*Work instruction*
Please copy every line of the data in which the string "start" appears.
** Opening Supplied material block **
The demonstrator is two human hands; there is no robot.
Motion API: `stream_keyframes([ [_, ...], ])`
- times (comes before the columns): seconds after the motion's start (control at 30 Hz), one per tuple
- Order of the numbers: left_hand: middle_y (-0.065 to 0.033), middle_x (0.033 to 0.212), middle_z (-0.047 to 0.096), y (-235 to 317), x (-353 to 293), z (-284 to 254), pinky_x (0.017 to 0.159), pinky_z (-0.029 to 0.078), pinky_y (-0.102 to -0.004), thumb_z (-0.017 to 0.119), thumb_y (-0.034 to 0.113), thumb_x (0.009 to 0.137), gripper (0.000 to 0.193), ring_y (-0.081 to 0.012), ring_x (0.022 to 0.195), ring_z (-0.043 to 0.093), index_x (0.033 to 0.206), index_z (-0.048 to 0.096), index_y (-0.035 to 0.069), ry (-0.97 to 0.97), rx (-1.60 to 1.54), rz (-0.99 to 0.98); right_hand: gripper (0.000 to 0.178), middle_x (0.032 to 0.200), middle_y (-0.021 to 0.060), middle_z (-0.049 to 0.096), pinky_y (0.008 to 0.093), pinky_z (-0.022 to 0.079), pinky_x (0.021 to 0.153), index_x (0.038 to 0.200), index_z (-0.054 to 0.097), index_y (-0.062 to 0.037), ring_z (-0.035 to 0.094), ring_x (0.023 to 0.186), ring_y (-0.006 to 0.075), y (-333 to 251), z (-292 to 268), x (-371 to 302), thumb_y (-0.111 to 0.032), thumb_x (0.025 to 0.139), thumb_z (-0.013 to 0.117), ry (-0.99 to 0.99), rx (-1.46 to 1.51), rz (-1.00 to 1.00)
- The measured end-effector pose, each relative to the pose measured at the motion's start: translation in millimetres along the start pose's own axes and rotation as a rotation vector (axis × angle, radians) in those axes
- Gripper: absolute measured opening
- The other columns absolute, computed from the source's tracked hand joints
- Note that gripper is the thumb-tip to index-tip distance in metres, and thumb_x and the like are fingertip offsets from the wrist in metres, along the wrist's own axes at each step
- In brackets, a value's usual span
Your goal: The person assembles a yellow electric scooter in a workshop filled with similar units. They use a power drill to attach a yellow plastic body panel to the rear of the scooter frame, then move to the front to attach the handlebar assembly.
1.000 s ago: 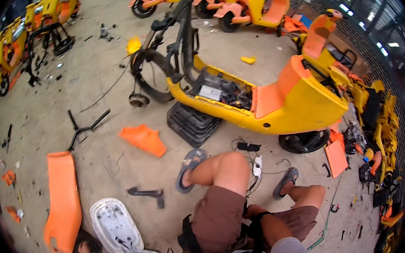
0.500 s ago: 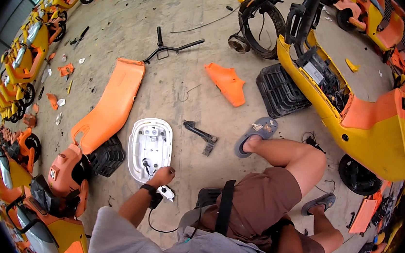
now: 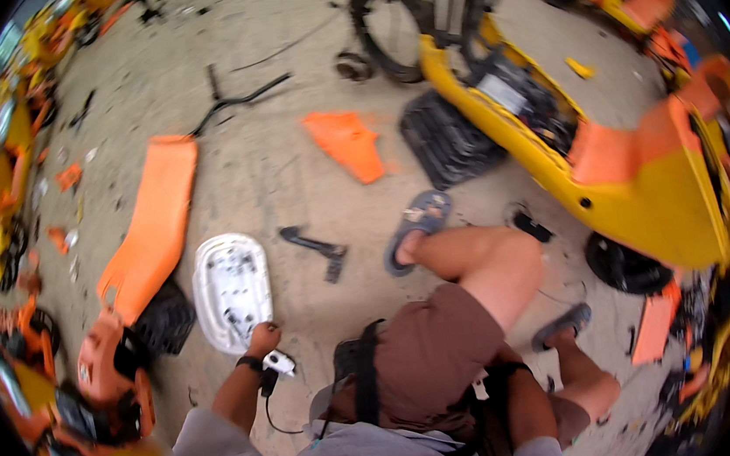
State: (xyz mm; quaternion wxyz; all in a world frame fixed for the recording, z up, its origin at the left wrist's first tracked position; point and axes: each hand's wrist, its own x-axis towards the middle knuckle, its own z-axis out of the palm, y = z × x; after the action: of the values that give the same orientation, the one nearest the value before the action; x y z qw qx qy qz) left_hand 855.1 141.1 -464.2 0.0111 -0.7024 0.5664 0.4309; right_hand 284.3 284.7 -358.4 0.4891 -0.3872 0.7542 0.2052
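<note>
My left hand (image 3: 263, 337), a dark band at its wrist, is closed in a fist over the lower right edge of a white oval tray-like cover (image 3: 202, 288). Whatever its fingers hold, if anything, is hidden. Several small dark parts lie in the cover. Just below the hand is a small white part (image 3: 280, 363). A black cable (image 3: 273, 419) runs from near the wrist toward my clothing. My right forearm (image 3: 530, 405) reaches down beside my thigh, and its fingers are hidden there.
Ahead lie a black bracket (image 3: 319, 248), an orange panel (image 3: 346, 144) and a black forked bar (image 3: 234, 100). A long orange panel (image 3: 157, 213) rests at left. To the right, a partly stripped yellow scooter (image 3: 636, 215) stands beside a black crate (image 3: 449, 141).
The view has swung to the right and blurred, so floor items sit further left. My left hand remains closed near the white cover.
</note>
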Motion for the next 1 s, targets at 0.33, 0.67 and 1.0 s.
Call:
stream_keyframes([
  [0.33, -0.0134, 0.072, 0.065, 152.8, -30.5, -46.7, 0.056, 0.051, -0.0283, 0.049, 0.01, 0.09, 0.02, -0.0183, 0.062, 0.064, 0.099, 0.058, -0.006, -0.239, -0.353, 0.192, 0.047, 0.104, 0.019, 0.064, 0.0408, 0.047, 0.085, 0.1, 0.066, -0.0045, 0.06, 0.1, 0.0326, 3.9, 10.2, 3.7, -0.037, 0.066, 0.068, 0.014, 0.158, 0.06],
  [0.67, -0.0001, 0.052, 0.037, 460.1, -162.2, -114.1, 0.038, 0.03, -0.0256, 0.046, 0.017, 0.091, 0.017, -0.0123, 0.04, 0.036, 0.082, 0.052, 0.005, -0.548, -1.235, 0.14, 0.036, 0.107, 0.0134, 0.064, 0.0382, 0.048, 0.086, 0.099, 0.068, -0.0069, 0.06, 0.103, 0.0283, 0.4, 3.3, -3.2, -0.031, 0.073, 0.063, 0.081, 0.184, 0.046],
  [1.0, -0.0085, 0.083, 0.054, 556.1, -39.3, 141.7, 0.062, 0.044, -0.0316, 0.044, 0.012, 0.089, 0.013, -0.0207, 0.071, 0.051, 0.095, 0.05, 0.001, -0.722, -1.286, -0.136, 0.037, 0.108, 0.0141, 0.064, 0.0387, 0.047, 0.087, 0.099, 0.068, -0.006, 0.06, 0.103, 0.0288, 21.6, 9.3, 19.5, -0.029, 0.071, 0.06, 0.146, 0.347, 0.107],
])
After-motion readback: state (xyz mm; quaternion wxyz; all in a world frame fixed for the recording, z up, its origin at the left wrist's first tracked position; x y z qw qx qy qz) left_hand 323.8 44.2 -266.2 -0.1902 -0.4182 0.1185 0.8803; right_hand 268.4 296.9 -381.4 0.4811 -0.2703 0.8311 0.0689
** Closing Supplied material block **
*Solution to the exercise*
- times (comes before the columns): seconds after the motion's start (control at 30 Hz), one per tuple
- The measured end-effector pose, each relative to the pose measured at the motion's start: translation in millimetres along the start pose's own axes and rotation as a rotation vector (axis × angle, radians) in those axes

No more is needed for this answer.